Это были дивные сны детства, когда все безотчетно впитывалось, насыщало и освещало душу. Осмыслить это тогда, конечно, было невозможно, но теперь-то, в созерцании воскресающего прошлого, можно и сказать, что же навевали эти чудные сны, какие широты и глубины бытия открывали они сердцу, как свидетельствовали они о Духе Божием, носящемся над водами, над сотворенной Словом Божиим землей. И можно ли было эту землю благословенную, Богом данную, Богу открытую, Богу молящуюся, Богу поющую, Духу вторящую — не любить, а спустя годы — не оплакивать огненными слезами ее поругание?

* * *

Редко, но бывало, что бабушка, ненароком нет-нет, да и начнет мне тихонько читать «Отче наш» — хоть что-то дать умирающей в невежестве душе внучки. Родителями моими ей было строго воспрещено «сбивать меня с толку». Но я, немало чего важного и ценного забыв, отлично помнила всегда и помню теперь еще с большей отчетливостью эти редкие мгновения: и бабушкину осторожность, и некоторое ее смущение — ведь она была скрытным человеком — а тут приоткрывалось нечто сокровенное, никогда не выставлявшееся. К тому же всю жизнь бабушка старалась быть (выглядеть?) более бравым, трезвомыслящим человеком чуть ли не позитивистских взглядов, нежели была на самом деле.

Этот образ вырабатывался годами и под влиянием эпохи, и близких лиц, которых любила и уважала, и больше всего из потребности спрятаться: скрыть какие-то свои немощи (они ей таковыми казались) и страдания, свою хрупкость и уязвимость, свою тонкую чувствительность и, наконец, очень сложную и противоречивую природу, которую бабушка в себе отчетливо осознавала, и, как мне кажется теперь, не очень-то одобряла.
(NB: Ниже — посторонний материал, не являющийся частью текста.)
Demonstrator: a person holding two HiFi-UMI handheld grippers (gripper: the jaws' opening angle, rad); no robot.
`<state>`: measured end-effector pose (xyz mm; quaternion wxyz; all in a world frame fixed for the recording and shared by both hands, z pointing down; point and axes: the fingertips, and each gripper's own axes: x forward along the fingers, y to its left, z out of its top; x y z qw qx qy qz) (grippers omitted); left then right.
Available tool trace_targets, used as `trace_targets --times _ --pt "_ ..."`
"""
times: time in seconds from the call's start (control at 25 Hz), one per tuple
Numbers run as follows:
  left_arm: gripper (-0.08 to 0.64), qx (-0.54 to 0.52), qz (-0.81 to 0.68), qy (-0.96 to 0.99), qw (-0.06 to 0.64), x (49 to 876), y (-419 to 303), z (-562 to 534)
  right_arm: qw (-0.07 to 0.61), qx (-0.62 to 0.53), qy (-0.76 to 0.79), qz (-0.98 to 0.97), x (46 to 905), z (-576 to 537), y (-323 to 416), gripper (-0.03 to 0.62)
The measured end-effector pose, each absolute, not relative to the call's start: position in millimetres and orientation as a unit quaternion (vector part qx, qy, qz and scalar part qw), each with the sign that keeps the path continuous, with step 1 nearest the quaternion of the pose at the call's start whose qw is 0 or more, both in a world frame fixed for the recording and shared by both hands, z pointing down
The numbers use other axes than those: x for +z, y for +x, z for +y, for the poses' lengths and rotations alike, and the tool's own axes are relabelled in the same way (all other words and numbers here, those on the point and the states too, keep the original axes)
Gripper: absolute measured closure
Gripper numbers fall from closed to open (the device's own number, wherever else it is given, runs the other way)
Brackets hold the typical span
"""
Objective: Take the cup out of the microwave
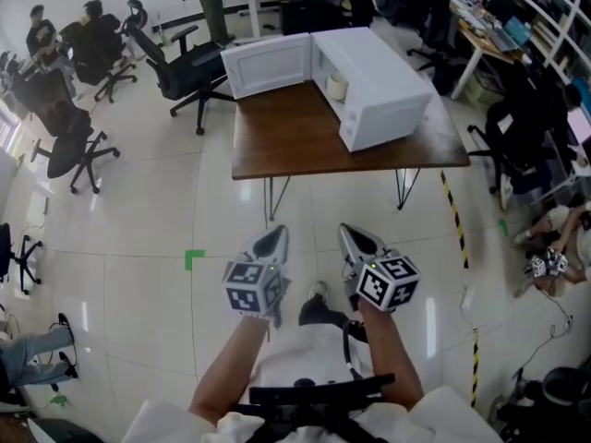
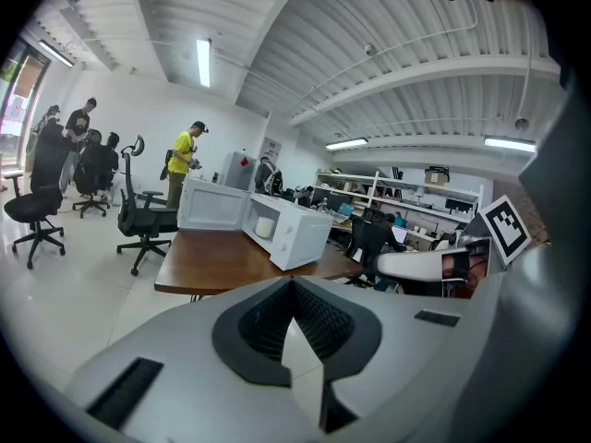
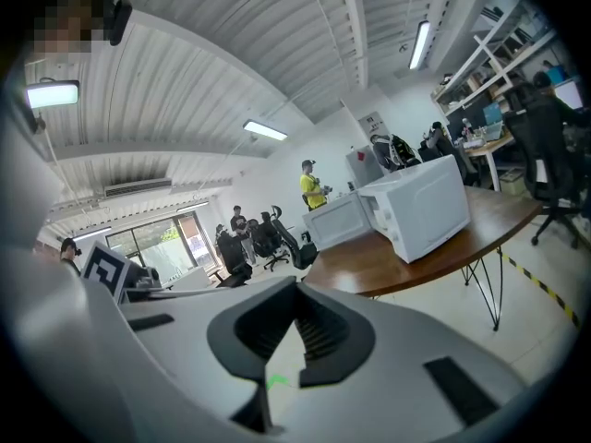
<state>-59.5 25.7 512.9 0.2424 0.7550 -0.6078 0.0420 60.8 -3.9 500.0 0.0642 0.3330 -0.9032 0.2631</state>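
Note:
A white microwave (image 1: 374, 86) stands on a brown table (image 1: 295, 137) with its door (image 1: 268, 63) swung open to the left. A pale cup (image 1: 338, 87) sits inside the cavity. Both grippers hang over the floor, well short of the table's near edge. My left gripper (image 1: 274, 238) and right gripper (image 1: 354, 238) sit side by side, pointing at the table, each shut with nothing between the jaws. In the left gripper view the cup (image 2: 264, 227) shows inside the microwave (image 2: 295, 233), far beyond the shut jaws. The right gripper view shows the microwave (image 3: 420, 206) from its closed side, so the cup is hidden.
Black office chairs (image 1: 189, 72) stand left of and behind the table. Several people sit at the far left, and one in a yellow shirt (image 2: 183, 169) stands behind. Yellow-black floor tape (image 1: 454, 220) runs at the right near cluttered desks (image 1: 499, 35). A green mark (image 1: 194, 258) lies on the tiles.

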Motion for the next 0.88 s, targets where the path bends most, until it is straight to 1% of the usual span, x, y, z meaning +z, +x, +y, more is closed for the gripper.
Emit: trace_targets --times 0.52,0.88 --pt "0.560 0.043 -0.632 0.732 0.250 514.6 -67.9 -78.0 0.068 0.262 0.302 -0.914 499.2 -113.9 47.4 0.589" --pt "0.560 0.048 -0.632 0.732 0.250 515.7 -62.7 -124.4 0.066 0.264 0.297 -0.915 496.6 -159.0 49.7 0.589"
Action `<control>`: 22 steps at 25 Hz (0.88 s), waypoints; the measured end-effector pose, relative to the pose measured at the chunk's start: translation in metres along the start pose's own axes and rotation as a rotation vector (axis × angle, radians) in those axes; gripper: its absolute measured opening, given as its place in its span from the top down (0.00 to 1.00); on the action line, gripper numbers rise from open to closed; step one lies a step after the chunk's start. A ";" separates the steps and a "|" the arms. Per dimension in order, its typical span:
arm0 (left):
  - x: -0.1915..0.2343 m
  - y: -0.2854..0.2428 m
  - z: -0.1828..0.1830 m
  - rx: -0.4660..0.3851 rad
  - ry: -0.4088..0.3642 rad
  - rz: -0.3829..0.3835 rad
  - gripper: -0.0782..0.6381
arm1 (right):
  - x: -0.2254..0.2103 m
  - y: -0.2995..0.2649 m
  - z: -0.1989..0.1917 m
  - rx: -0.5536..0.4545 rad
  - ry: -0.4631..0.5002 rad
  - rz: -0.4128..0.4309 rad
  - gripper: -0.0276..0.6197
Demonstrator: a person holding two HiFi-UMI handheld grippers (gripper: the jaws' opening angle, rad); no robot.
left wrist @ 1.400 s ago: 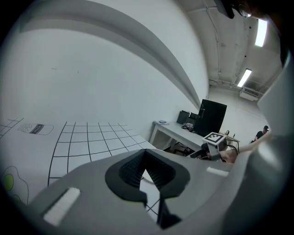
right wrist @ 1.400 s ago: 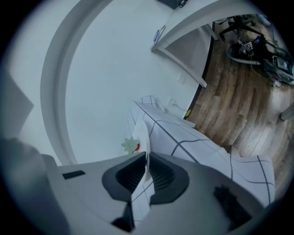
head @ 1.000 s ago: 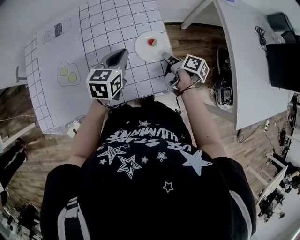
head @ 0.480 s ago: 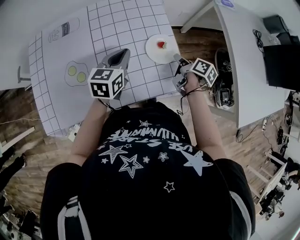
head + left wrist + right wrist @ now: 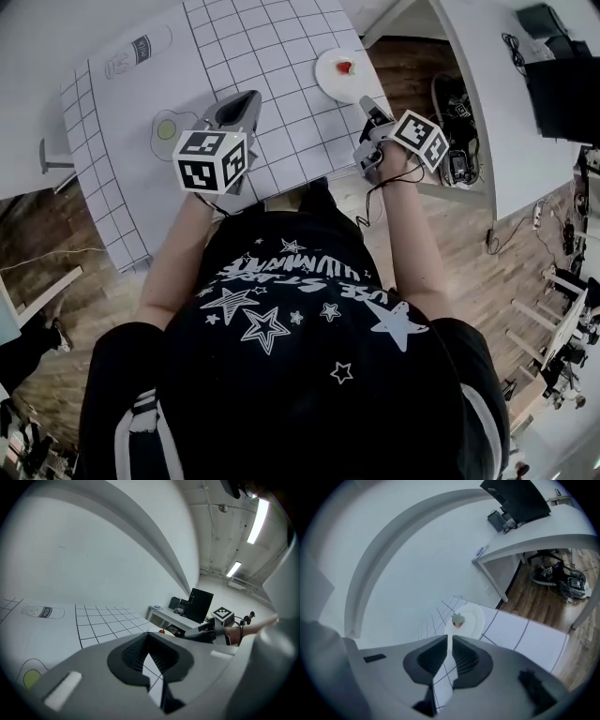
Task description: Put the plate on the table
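Left tool (image 5: 247, 99): jaws together, empty, over the bench (image 5: 272, 56); the plate (image 5: 331, 81) is ahead, well off to its right. Right tool (image 5: 369, 111): closed on nothing, plate just past its tips, flat on the bench, strawberry (image 5: 345, 67) on it. Right tool is nearer.

Strawberry (image 5: 345, 67) sits on plate (image 5: 328, 81) near table's (image 5: 234, 47) right edge.
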State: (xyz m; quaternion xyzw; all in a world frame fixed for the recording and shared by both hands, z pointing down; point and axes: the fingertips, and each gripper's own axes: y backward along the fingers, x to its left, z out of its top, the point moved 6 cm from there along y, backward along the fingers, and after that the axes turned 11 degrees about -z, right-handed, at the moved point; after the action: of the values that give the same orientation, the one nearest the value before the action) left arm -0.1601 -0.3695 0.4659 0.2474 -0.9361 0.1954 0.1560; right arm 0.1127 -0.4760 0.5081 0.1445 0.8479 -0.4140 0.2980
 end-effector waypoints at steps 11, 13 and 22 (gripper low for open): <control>-0.023 0.022 -0.024 0.038 -0.025 -0.121 0.88 | -0.001 0.060 -0.054 -0.064 0.011 -0.047 0.90; -0.030 0.025 -0.026 0.039 -0.030 -0.121 0.88 | -0.002 0.067 -0.056 -0.070 0.017 -0.041 0.90; -0.104 0.042 -0.045 0.040 -0.059 -0.096 0.88 | -0.016 0.133 -0.071 -0.076 0.024 0.071 0.90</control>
State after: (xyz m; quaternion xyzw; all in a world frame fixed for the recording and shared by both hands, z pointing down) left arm -0.0877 -0.2738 0.4531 0.3008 -0.9232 0.1991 0.1327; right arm 0.1636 -0.3387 0.4705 0.1680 0.8608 -0.3689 0.3078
…А еще помню, весной, в уже самые последние годы, она вдруг без предисловий и без связи с предыдущим разговором внезапно начинала мне говорить о церковной службе — как она ее любила, и особенно — Пасхальный канон… И даже пыталась напеть мне его так, как он звучал, как он летел и ликовал в ее сердце. Помню, я чувствовала тогда, что бабушка тоскует, что ей плохо, муторно, и настолько, что хотя бы с кем-то ей необходимо было разделить то, что ее мучило, о чем болело и тосковало ее сердце.